Всеволод отошел к окну, присел на подоконник и оттуда продолжал — как бил:
— Нам трудно, мы все про себя понимаем, а десятки тысяч таких, вроде тебя, умниц стоите в сторонке и над нами посмеиваетесь. А вы помогите! Вы смеетесь, а матрос вас за это еще больше ненавидит: «У, интеллигенты проклятые, от них все беды в жизни! Еще Горький им пайки требует, из квартир выселять не дает». Папа, жизнь есть данность: ее надо поначалу принять такой, какая она есть, а после уж перелопачивать… Благодари Ленина, что Корнилов не стал диктатором в августе: тогда бы ты скорбел о судьбах марксизма не в нашей квартире, а на каторге.
— И меня б это больше устроило, чем… — Отец не договорил. Поднялся медленно и, шаркая ногами, обутыми в старые разношенные башмаки, пошел в прихожую. — Всякое государство должно быть похоже на садовника, который заботлив ко всем цветам — даже не очень-то модным по сезону. А вы и плевела и злаки — все скопом…
— Папа, когда в церквах колокола бьют, голуби тоже разлетаются, страшно им, и вороны вместе с ними летят… Разве нет? На который час заказать тебе завтра автомобиль? Поезд в шесть сорок?
— Вороны на автомобилях не ездят, вороны пешком дойдут…
Всеволод улыбнулся, подошел к отцу:
— Не надо ссориться, папа, разъезжаемся ведь…

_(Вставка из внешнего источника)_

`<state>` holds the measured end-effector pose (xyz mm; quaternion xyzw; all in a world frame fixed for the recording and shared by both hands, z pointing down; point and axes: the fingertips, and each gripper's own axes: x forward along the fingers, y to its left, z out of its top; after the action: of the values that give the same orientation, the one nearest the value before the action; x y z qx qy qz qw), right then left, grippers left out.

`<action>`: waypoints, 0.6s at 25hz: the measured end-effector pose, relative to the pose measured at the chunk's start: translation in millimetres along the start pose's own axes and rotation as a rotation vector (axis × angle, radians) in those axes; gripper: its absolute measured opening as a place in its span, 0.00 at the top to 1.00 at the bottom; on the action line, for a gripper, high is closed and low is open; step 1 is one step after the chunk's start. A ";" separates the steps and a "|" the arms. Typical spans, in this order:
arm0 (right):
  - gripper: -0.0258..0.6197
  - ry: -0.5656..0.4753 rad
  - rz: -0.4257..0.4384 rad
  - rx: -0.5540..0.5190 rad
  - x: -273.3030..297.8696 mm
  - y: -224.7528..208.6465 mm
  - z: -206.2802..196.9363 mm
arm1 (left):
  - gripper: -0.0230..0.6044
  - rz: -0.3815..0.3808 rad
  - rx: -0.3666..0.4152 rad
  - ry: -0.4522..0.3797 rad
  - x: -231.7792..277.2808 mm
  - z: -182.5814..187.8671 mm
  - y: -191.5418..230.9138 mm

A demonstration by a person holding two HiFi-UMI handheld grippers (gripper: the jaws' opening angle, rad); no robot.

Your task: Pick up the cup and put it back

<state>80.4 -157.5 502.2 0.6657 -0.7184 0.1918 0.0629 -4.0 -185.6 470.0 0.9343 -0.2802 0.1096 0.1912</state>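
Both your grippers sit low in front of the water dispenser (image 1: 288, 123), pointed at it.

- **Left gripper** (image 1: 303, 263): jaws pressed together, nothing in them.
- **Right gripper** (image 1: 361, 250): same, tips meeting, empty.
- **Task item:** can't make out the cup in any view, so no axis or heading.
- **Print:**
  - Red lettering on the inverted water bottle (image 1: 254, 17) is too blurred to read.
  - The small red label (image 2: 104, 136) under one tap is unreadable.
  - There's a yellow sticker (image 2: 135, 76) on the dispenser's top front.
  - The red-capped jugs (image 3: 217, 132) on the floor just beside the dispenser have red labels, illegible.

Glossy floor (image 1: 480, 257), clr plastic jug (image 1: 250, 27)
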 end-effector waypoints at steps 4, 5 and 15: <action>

Отец посмотрел на него, — и столько в его взгляде было тоски и нежности, что сердце у Всеволода замерло, и он прижался к отцовской щеке, обнял его худую, желтоватую, в маленьких морщинках шею и замер так — как в детстве, когда не было для него на земле человека сильнее, справедливее и добрее, чем папа. И вдруг Всеволод почувствовал, как сотрясается спина отца, и ему стало страшно, потому что он никогда не видел отца плачущим, и он боялся сейчас оторваться от отцовской щеки и только прижимался к старику все теснее и теснее, как щенок, которого прогоняют…
— Что ты, папа, — наконец проговорил он, — ну что ты, родной, папочка, что ты…
— Бог тебе судья, — тихо сказал отец, и спина его перестала сотрясаться, но Всеволод ощутил на своей щеке его холодные слезы.